Dieu en toutes choses
Cette véritable possession de Dieu se situe dans l’âme dont l’intention intérieure et spirituelle est dirigée vers Dieu, non pas dans une pensée continue et toujours semblable, car ce serait impossible ou très difficile à la nature, et ce ne serait pas non plus le mieux. L’homme ne doit pas se contenter d’un Dieu qu’il pense, car lorsque la pensée s’évanouit, Dieu s’évanouit aussi. Bien plutôt on doit posséder un Dieu dans son essence, loin au-dessus des pensées de l’homme et de toute créature. Ce Dieu ne s’évanouit pas, à moins que l’homme ne se détourne volontairement de lui.
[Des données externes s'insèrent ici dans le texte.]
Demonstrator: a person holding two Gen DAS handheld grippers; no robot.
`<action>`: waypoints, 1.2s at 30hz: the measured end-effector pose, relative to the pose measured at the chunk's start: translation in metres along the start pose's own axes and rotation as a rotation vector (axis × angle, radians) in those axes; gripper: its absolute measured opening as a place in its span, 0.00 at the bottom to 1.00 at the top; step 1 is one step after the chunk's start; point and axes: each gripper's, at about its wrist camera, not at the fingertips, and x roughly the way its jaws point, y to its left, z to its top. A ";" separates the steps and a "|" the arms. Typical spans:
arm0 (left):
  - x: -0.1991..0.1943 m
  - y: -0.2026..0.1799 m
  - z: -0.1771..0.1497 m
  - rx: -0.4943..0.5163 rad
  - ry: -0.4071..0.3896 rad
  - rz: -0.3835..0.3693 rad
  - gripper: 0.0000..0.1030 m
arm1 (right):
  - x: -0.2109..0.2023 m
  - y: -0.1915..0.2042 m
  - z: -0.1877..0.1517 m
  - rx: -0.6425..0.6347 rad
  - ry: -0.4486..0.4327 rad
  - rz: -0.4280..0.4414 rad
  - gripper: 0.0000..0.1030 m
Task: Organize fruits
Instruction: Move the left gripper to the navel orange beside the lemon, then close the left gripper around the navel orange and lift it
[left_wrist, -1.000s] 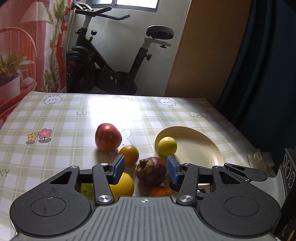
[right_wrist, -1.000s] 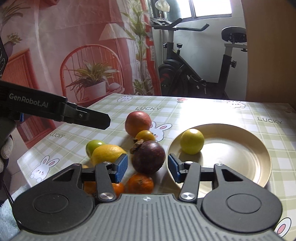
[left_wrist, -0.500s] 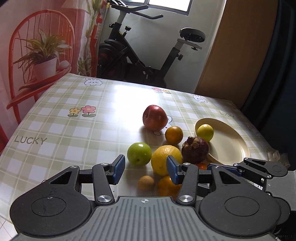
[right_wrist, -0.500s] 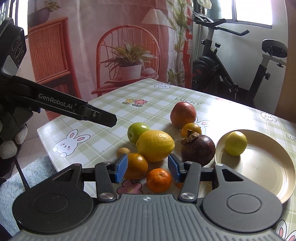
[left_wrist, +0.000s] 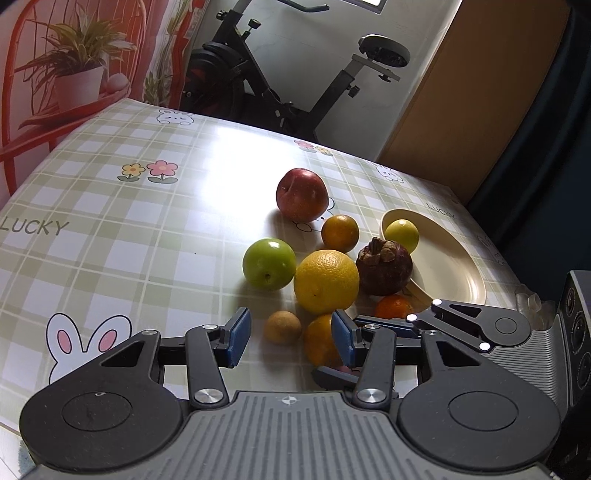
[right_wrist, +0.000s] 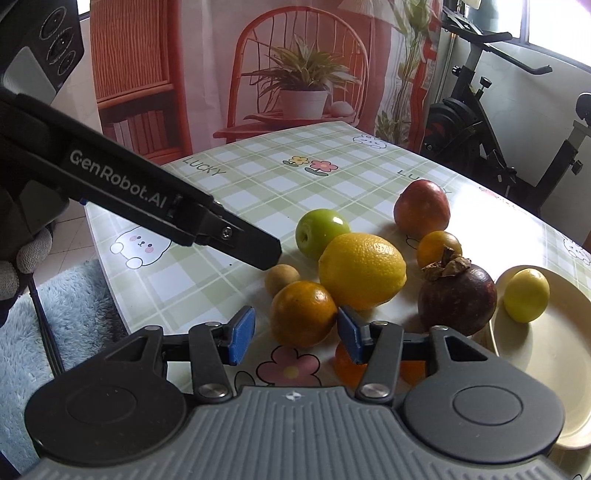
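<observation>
Fruit lies clustered on the checked tablecloth: a red apple, a green apple, a big yellow orange, a dark mangosteen, small oranges and a small brown fruit. A yellow lemon sits in the cream plate. My left gripper is open, its fingers framing the brown fruit and an orange. My right gripper is open around an orange, beside the large yellow fruit. The left gripper's finger crosses the right wrist view.
An exercise bike stands behind the table. A printed backdrop with a red chair and a plant hangs at the left. The table edge falls off to a grey rug. A gloved hand holds the left gripper.
Both grippers have swung left along the fruit cluster and moved closer. The mangosteen no longer sits between either pair of fingers; the small orange and brown fruit do now.
</observation>
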 end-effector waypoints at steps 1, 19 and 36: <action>0.002 -0.001 -0.001 -0.002 0.009 -0.012 0.49 | 0.001 0.001 -0.001 -0.001 0.003 0.007 0.52; 0.023 -0.017 -0.013 0.051 0.068 -0.018 0.39 | 0.011 0.001 -0.002 0.012 -0.002 0.037 0.45; 0.008 -0.063 0.015 0.156 -0.008 -0.024 0.39 | -0.034 -0.022 0.003 0.105 -0.162 -0.033 0.43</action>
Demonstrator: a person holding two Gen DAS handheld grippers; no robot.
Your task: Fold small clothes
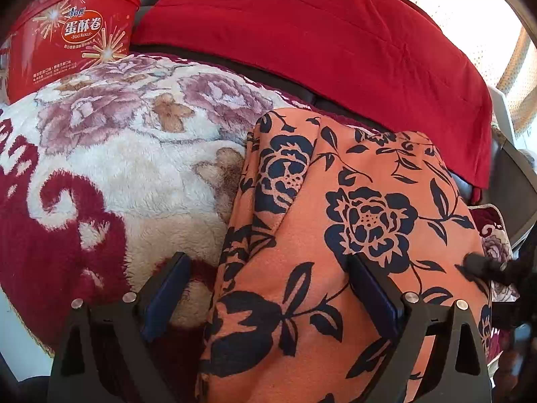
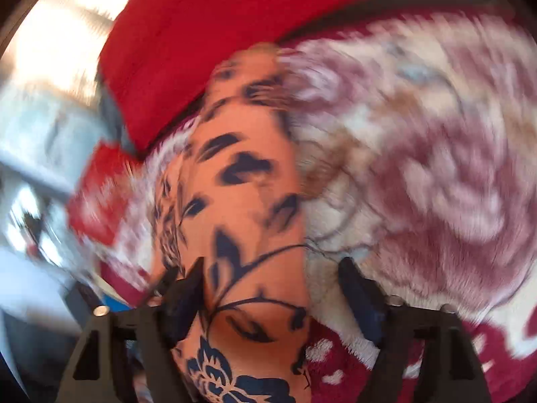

Qui possède ainsi Dieu dans son essence saisit Dieu selon le mode de Dieu, et pour lui Dieu resplendit en toutes choses car toutes choses ont pour lui le goût de Dieu et il voit son image partout… De la même manière que celui qui ressent violemment une grande soif peut faire bien autre chose que boire et avoir aussi d’autres pensées, mais qu’il fasse n’importe quoi ou soit avec n’importe qui, ou quelle que soit son intention, sa pensée ou son occupation, l’image de la boisson ne le quitte pas tout le temps que dure sa soif ; et plus la soif est grande, plus l’image de la boisson est intense, intérieure, présente et continue. Ou encore : celui qui aime une chose ardemment et de toutes ses forces, en sorte qu’il n’a de goût, ni de coeur à quoi que ce soit d’autre, ne pense qu’à cet objet et absolument à rien d’autre ; et certes, n’importe où et avec n’importe qui, quoi qu’il entreprenne ou quoi qu’il fasse, jamais son amour ne s’éteint en lui ; en toutes choses, il trouve l’image de ce qu’il aime, et elle lui est d’autant plus présente que son amour devient plus fort. Cet homme ne recherche pas le repos, car aucune inquiétude ne le trouble.